Malgré les concessions que l’Académie avait faites, il n’était guère probable que son projet fût accepté : on ne tenait pas à la réformer, on voulait la détruire. La commission chargée de préparer la loi sur l’Instruction publique, à laquelle le projet fut renvoyé, y était tout à fait décidée, et elle chargea Mirabeau, son rapporteur, de communiquer sa résolution à l’assemblée.
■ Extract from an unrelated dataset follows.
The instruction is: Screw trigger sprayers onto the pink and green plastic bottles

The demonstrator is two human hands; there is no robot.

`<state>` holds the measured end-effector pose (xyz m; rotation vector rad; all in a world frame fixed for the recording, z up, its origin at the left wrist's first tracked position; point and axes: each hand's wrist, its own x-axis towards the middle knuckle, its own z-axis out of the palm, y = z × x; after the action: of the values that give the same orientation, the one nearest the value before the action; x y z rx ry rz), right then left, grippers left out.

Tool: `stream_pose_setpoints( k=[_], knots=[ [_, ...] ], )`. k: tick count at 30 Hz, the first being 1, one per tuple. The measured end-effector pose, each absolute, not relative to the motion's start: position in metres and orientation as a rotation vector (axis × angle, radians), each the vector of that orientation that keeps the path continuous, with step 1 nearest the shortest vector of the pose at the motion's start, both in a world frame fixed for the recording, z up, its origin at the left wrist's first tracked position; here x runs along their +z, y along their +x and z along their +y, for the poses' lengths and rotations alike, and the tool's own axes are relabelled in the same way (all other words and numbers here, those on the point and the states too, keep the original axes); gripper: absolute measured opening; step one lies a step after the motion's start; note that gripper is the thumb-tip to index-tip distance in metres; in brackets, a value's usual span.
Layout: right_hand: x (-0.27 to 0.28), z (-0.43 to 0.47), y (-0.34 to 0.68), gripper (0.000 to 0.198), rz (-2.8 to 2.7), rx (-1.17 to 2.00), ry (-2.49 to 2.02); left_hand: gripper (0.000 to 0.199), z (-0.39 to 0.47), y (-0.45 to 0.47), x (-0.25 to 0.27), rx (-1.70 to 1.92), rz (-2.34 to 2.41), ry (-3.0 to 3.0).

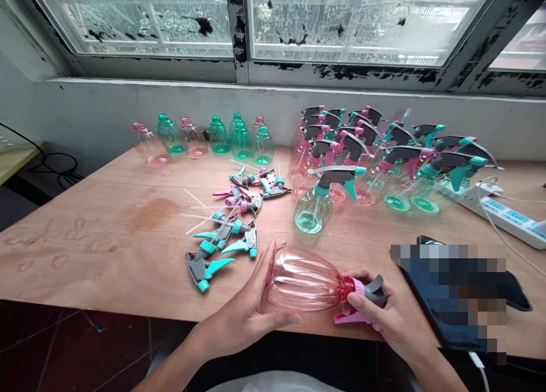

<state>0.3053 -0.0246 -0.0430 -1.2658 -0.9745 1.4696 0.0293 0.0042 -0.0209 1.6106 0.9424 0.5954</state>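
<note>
Pink bottle held sideways over the table edge; left hand fingers curled round its base, right hand fingers gripping its spray top. Loose nozzles lie left, green bottle stands just ahead, tablet right

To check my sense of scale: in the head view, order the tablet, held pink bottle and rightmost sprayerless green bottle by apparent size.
Tablet
Held pink bottle
Rightmost sprayerless green bottle; it stands farther away, so true size is unsure.
</note>
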Motion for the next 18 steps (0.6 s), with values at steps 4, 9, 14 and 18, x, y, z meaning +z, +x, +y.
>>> stream_pose_setpoints(
  k=[4, 9, 14, 18],
  knots=[
    [-0.0372, -0.0247, 0.3024, 0.037, -0.933, 1.500, -1.242, 0.105, 0.0037, 0.0300, -0.0190, 0.602, 0.948, 1.629],
    [-0.0352, -0.0238, 0.3021, 0.036, -0.976, 1.442, -1.253, 0.098, 0.0020, 0.0307, -0.0190, 0.643, 0.925, 1.697],
    [-0.0384, -0.0227, 0.3037, 0.035, -1.050, 1.388, -1.260, 0.110, 0.0041, 0.0284, -0.0215, 0.581, 0.954, 1.670],
    [-0.0376, -0.0224, 0.3039, 0.033, -1.072, 1.373, -1.262, 0.106, 0.0048, 0.0276, -0.0229, 0.565, 0.984, 1.666]
  ],
)
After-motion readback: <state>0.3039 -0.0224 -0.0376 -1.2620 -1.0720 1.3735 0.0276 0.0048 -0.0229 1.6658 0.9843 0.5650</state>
Depuis quelques années, Mirabeau s’était étroitement lié avec Chamfort, qui lui rendait le service de corriger ses écrits et qui même assez souvent l’aidait à les composer. Les deux amis vivaient dans une grande intimité que Chamfort égayait de son esprit intarissable. C’était un causeur charmant, qui connaissait à fond la société de son temps et la traitait sans pitié. On pense bien que ses confrères de l’Académie n’étaient pas épargnés et que trois fois par semaine, au sortir des séances où il était fort assidu, il ne se gênait pas pour plaisanter de ce qu’il venait de voir et d’entendre. Il est naturel que Mirabeau, en l’écoutant, se soit convaincu que personne ne parlerait avec plus de compétence et ne dirait plus de mal de l’Académie que cet académicien malveillant, et, comme il n’avait aucun scrupule à se servir de la plume des autres, il eut l’idée de le charger d’écrire à sa place le discours qu’on lui demandait. Chamfort ne se fit pas prier, et le discours était prêt à être prononcé, quand Mirabeau mourut, après une courte maladie, le 21 avril 1791. Chamfort était content de son œuvre ; il tenait à satisfaire ses haines.

  1. C’est au moins ce qu’on peut conjecturer d’après le récit de La Harpe dans le Mercure de France.